Symptoms
Critical alarm "SNAT Port Usage On Gateway Is High" is seen continuously for SNAT IP, even though there are not many active connections
NSX alarm in syslog:
2023-04-14T18:05:10.037Z nsxmgr-03 NSX 5281 MONITORING [nsx@6876 alarmId="927cab4a-e760-42b2-8faa-36f3a55a14b5" alarmState="OPEN" comp="nsx-manager" entId="62a03bb6-fb1e-4e20-983a-a7279c6a0ca6" errorCode="MP701099" eventFeatureName="nat" eventSev="CRITICAL" eventState="On" eventType="snat_port_usage_on_gateway_is_high" level="FATAL" nodeId="62a03bb6-fb1e-4e20-983a-a7279c6a0ca6" subcomp="monitoring"] SNAT ports usage on logical router 42ecb79b-5ad0-470e-bc6d-c3e599c41862 for SNAT IP 10.10.10.10 has reached the high threshold value of 80%. New flows will not be SNATed when usage reaches the maximum limit.

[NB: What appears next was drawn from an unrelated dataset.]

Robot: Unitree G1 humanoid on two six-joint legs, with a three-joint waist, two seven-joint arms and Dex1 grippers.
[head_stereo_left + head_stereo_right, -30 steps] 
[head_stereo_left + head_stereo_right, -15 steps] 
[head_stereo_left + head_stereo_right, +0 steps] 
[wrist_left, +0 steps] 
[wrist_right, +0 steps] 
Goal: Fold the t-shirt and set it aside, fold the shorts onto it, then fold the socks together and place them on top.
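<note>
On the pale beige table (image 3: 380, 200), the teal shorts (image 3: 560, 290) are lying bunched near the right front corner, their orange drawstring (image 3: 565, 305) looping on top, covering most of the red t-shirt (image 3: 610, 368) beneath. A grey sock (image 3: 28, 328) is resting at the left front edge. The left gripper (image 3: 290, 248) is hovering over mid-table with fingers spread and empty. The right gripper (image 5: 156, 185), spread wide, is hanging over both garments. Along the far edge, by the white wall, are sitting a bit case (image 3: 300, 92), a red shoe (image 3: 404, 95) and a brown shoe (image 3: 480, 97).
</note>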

Note: The preceding log excerpts are only examples. Date, time, and environmental variables may vary depending on your environment.
Purpose
Critical alarms is triggered for SNAT port usage on logical router for a specific IP. Upon checking the active flows for the specific SNAT IP, flow count will be lesser than the maximum possible SNAT limit per IP which is close to 60,000
nsxedge-01(tier0_sr[15])> get firewall connection state | count 10.10.10.10
Mon Apr 17 2023 UTC 17:44:48.822
Number of lines that match pattern '10.10.10.10': 15079
In case SNAT port usage limit is reached, we might find 'Failed NAT translation' incrementing
nsxedg-01(tier0_sr[15])> get firewall interface stats | find Failed.NAT.trans
Tue May 02 2023 UTC 10:19:42.495
Failed NAT translation : 0
Cause
Alarm triggered due to a software bug
Impact / Risks
No impact to production, alarm is false positive
Resolution
Issue is resolved in upcoming NSX-T version 4.1.1
Workaround
"Disable" the alarm under "Alarm Definitions". This should avoid the alarm from appearing. It is safe to do so as the error is happening by bug and not because of SNAT ports running out.